These case studies have been modified so as not to identify any actual cases at FIDReC. They are provided for purposes of learning and are not necessarily indicative of outcomes at FIDReC.


Thomas took up a mortgage loan with the Bank. The mortgage loan was pegged to the Bank’s prevailing Board Rate and amounted to 1.5% per annum. There was a 2-year lock-in period. This meant that Thomas could not make any amendments to his existing loan or refinance the loan with another bank during this period.

Some months later, Thomas discovered that the amount deducted from his bank account for the mortgage loan was more than usual. Thomas checked the Bank’s website and found that the Bank had increased its Board Rate by 0.5% per annum. This meant that Thomas would have to pay a higher interest rate of 2.0% per annum for his mortgage loan.

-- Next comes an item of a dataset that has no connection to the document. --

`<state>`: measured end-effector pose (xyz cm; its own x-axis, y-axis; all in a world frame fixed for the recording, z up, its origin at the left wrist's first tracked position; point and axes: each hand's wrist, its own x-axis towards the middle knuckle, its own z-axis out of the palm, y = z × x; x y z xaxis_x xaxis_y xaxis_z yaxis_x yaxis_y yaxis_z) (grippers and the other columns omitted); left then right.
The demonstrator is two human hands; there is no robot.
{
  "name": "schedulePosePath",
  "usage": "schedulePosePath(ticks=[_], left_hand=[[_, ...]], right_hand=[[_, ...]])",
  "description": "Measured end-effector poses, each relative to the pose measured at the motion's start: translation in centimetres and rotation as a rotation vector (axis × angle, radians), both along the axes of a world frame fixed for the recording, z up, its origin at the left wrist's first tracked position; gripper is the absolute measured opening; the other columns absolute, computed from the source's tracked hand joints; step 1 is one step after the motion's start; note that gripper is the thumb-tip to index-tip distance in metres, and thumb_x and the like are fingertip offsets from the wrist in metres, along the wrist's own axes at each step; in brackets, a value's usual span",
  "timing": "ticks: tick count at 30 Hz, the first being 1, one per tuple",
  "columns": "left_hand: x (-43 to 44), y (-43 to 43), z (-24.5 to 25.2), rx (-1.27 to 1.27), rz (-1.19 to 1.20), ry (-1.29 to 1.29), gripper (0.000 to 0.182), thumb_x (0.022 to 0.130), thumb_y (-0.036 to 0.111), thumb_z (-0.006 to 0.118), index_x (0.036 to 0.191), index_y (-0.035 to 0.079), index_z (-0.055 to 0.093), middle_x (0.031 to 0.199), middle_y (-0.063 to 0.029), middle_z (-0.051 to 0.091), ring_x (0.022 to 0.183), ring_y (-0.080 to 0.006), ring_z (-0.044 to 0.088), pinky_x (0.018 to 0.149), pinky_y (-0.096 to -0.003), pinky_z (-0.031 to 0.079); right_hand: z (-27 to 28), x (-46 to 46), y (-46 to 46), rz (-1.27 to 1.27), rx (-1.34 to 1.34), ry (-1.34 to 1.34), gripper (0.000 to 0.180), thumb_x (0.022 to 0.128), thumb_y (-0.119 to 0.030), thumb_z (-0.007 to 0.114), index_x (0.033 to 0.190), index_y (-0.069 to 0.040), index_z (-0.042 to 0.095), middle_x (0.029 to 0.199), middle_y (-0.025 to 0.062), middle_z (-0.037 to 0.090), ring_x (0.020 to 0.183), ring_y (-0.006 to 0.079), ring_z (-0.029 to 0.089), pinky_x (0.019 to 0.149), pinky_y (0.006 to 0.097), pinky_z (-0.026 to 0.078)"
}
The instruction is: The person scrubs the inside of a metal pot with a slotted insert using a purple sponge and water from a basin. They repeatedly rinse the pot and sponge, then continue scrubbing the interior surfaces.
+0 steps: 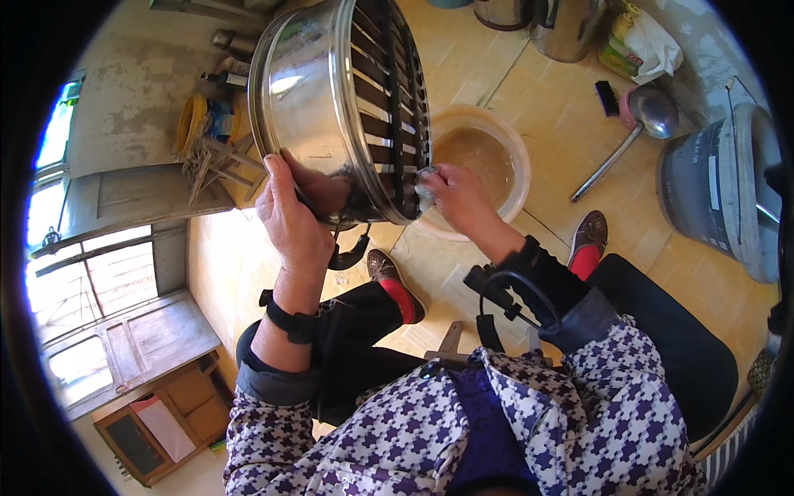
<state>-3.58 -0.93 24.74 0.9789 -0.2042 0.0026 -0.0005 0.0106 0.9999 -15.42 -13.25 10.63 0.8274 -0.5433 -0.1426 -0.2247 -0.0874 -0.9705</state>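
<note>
A shiny stainless steel steamer tier is held up on its side, its dark slotted base facing right. My left hand grips its rim at the lower left, thumb along the outer wall. From the underside of the tier hangs a black loop handle. Bunched in the fingers of my right hand is a small greyish scrubbing pad or cloth, which touches the lower edge of the slotted base. Behind that hand, a pale plastic basin on the floor holds murky brownish water.
A metal ladle rests over a pink container by a dark brush. To the right stands a large grey bucket. A yellow-green bottle is near the wall. A wooden stool and yellow tub are at left.
</note>
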Motion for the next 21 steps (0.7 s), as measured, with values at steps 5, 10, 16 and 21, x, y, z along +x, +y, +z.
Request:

Thomas contacted the Bank and asked to change his existing loan package to one with lower interest rates. Because Thomas’ loan was within the 2-year lock[1]in period, the Bank told Thomas that he had to pay a 1.5% penalty fee for any changes. Thomas sought a waiver of the fee, but the Bank did not agree. The Bank referred Thomas to FIDReC since Thomas was not satisfied with their response.

At FIDReC’s mediation, the Bank’s representative explained the terms of the mortgage loan to Thomas. She showed Thomas the clause that allowed the Bank to adjust interest rates on giving 30 days’ notice. She also explained the 1.5% penalty fee for any changes made to the loan within the 2-year lock-in period.

Thomas did not accept the Bank’s explanation and decided to refer the matter for adjudication.

At adjudication, Thomas admitted that he did not read the loan contract before he signed it. However, Thomas argued that the Bank failed in its duty as it did not fully explain the contract to him. The Bank’s witness testified that the contract had been explained to Thomas. The Bank also showed evidence that it had given notice of the increase in the interest rate by sending Thomas a letter. Thomas insisted that he did not receive the Bank’s letter.

After considering all the arguments and evidence, the Adjudicator dismissed Thomas’ claim. The Adjudicator found that there was no persuasive evidence that the Bank had failed in its duty. In fact, the evidence showed that the Bank had acted according to the loan contract.


Key Learning Points

  • Do your due diligence and make sure you read and understand all the key terms in your loan contract. Clarify with the bank if you have any questions before signing.
  • Understand the calculation of the interest rate for your loan (e.g., fixed rate or floating rate)
  • Take note on whether there is a lock-in period. There is usually a penalty fee if you make any changes to your mortgage loan within the lock-in period.
  • Generally, signing on a contract means that you accept and agree to all the terms.
  • Be aware that Banks can revise their loan interest rates in the manner stated in the contract.